### PROBLEM
Pick each line containing the word "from" out of the data below.

----------

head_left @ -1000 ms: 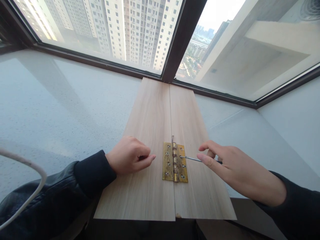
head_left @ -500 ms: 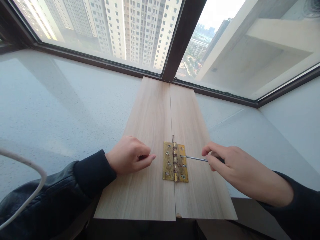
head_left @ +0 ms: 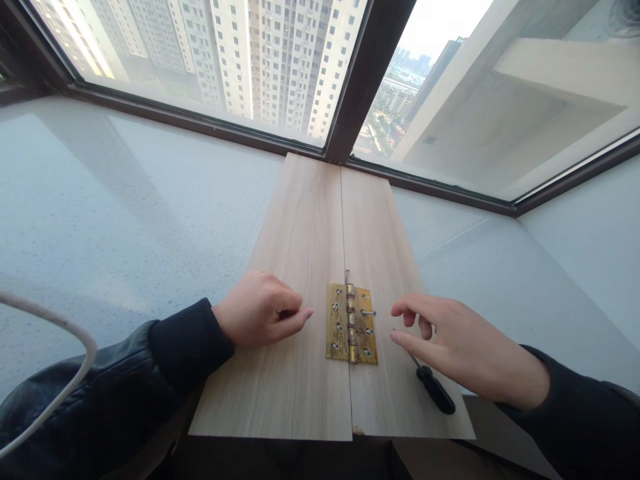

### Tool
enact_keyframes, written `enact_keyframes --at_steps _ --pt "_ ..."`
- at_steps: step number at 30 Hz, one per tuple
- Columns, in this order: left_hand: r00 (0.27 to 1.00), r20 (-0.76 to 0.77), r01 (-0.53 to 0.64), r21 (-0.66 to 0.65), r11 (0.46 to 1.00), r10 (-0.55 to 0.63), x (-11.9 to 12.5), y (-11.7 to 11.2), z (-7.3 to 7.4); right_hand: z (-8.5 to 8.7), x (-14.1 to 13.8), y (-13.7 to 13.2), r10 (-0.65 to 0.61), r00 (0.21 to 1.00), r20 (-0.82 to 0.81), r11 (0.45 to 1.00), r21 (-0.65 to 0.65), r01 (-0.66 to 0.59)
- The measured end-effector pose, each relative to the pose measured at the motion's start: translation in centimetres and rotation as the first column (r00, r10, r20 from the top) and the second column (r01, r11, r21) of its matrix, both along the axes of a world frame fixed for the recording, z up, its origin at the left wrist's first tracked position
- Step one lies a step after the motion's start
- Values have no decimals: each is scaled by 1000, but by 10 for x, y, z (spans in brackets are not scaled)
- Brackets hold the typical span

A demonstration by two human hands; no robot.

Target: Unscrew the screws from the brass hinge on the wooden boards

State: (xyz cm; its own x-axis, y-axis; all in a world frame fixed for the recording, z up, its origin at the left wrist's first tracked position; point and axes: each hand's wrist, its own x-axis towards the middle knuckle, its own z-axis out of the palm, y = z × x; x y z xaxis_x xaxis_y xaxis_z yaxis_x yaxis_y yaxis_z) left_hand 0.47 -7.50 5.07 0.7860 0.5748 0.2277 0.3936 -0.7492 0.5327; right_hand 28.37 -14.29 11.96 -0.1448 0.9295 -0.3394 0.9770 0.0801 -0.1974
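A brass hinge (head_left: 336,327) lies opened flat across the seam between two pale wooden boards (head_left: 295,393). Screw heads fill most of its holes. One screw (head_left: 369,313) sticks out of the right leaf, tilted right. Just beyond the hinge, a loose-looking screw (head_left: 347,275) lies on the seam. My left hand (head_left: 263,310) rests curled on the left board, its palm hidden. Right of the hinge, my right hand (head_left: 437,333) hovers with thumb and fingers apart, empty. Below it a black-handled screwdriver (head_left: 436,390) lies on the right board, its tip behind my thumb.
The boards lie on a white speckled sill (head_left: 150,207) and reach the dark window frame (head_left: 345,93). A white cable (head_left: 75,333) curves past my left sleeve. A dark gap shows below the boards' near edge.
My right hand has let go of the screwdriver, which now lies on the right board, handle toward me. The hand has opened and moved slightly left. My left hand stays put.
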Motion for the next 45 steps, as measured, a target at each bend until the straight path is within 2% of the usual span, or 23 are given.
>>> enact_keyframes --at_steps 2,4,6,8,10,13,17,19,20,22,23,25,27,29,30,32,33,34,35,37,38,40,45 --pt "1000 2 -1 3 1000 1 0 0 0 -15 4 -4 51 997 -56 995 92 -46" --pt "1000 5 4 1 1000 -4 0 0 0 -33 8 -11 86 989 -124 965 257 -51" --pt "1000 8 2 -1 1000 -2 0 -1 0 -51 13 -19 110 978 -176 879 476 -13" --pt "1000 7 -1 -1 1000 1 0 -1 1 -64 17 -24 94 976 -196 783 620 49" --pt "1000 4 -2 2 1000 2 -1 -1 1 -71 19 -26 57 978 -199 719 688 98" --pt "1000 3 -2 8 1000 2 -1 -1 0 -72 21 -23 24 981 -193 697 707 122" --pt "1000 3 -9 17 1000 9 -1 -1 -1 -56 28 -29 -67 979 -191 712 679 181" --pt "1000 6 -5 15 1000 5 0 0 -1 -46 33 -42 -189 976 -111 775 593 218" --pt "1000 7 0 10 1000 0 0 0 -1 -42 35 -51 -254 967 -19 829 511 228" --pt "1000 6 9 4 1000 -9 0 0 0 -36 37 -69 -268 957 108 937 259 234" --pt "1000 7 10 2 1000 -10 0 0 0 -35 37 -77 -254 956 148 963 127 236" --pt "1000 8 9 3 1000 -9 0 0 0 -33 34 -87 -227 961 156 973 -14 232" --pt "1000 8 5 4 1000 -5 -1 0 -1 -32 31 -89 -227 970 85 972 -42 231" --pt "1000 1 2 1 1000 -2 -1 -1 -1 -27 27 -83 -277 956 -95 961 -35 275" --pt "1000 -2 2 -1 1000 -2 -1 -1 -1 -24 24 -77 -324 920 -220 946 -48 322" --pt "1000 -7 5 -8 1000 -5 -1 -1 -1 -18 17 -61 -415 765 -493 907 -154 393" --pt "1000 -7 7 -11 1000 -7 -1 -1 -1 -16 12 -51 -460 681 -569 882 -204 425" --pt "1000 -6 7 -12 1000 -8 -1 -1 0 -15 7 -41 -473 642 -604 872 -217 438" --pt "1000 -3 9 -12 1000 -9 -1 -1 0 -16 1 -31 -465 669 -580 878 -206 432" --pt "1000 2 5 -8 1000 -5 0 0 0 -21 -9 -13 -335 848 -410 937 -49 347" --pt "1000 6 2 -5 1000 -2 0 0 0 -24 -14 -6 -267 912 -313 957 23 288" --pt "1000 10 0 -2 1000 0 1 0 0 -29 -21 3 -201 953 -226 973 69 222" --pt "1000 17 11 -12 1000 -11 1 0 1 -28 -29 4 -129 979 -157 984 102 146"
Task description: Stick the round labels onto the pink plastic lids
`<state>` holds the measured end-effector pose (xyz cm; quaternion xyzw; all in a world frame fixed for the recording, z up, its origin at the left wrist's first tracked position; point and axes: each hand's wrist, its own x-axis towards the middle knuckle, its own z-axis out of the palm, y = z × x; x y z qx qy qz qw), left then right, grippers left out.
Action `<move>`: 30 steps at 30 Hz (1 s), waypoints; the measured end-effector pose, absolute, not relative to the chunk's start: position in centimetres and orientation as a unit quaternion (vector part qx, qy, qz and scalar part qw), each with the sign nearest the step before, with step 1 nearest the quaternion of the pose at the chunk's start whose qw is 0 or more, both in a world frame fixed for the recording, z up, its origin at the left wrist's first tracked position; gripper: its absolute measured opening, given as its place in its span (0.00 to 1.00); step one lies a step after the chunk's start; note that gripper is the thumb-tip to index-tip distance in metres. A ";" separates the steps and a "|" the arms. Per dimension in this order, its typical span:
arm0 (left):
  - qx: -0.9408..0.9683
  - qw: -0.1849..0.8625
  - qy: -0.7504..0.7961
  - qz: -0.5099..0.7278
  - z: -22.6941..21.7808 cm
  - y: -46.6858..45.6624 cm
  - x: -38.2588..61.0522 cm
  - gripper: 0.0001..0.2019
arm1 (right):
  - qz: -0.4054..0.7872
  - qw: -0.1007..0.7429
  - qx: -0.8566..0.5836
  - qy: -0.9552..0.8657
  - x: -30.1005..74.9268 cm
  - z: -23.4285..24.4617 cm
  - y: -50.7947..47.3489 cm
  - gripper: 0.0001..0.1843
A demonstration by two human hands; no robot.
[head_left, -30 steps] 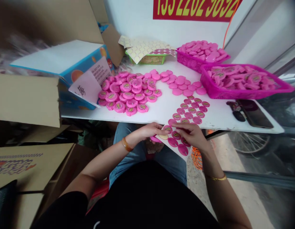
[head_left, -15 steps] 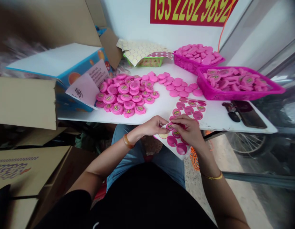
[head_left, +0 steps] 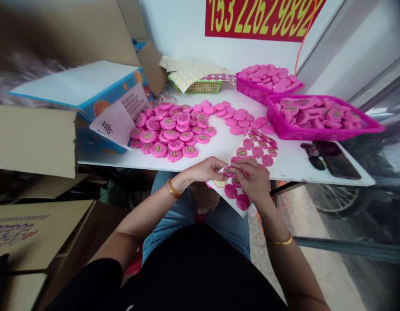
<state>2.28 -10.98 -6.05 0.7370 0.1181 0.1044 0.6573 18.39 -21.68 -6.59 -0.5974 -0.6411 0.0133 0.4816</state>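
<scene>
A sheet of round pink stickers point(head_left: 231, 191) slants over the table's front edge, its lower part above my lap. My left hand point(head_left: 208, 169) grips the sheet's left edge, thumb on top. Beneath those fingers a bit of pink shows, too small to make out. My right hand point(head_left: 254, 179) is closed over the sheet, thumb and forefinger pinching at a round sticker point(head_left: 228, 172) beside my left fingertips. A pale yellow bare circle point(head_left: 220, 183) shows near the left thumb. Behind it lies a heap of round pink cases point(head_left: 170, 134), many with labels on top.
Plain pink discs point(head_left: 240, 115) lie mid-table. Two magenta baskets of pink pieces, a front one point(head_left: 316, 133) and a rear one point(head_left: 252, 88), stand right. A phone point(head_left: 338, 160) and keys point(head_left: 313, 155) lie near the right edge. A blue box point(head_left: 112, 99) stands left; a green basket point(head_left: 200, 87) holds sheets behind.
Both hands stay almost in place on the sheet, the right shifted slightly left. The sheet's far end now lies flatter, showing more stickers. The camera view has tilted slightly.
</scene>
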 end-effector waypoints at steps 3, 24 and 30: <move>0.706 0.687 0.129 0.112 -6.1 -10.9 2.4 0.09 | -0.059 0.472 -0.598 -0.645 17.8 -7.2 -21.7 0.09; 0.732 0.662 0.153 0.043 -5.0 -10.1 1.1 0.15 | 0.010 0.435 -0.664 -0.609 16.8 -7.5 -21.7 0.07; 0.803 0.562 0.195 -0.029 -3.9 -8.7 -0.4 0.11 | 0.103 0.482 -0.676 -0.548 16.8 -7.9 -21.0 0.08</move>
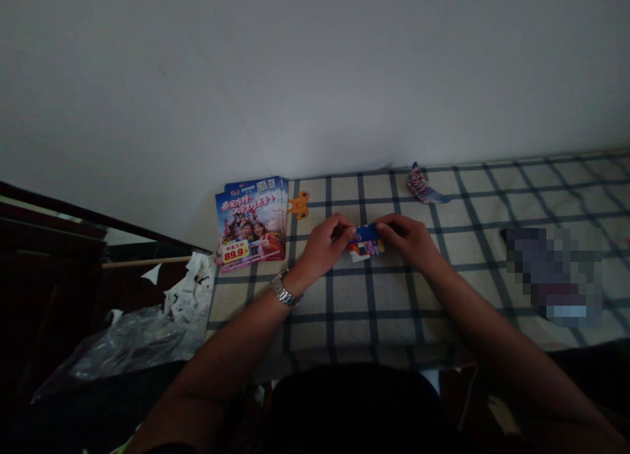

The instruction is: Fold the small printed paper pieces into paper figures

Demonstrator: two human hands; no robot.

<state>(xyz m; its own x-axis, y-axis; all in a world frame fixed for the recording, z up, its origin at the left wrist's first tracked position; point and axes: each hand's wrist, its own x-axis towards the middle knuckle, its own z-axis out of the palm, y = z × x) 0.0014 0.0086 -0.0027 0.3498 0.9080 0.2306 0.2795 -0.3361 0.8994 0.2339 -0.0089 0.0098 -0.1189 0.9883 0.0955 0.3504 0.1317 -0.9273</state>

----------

### TASK ANSWER
- The measured end-effector pose, each relative to the pose measured at the motion's start: translation in centimetres and rotation as the first column (r00, r10, r20 from the top) and the second column (r01, r11, r21) of its matrix, both along the axes of a world frame fixed for the recording, z up, its origin at the left wrist's first tracked position
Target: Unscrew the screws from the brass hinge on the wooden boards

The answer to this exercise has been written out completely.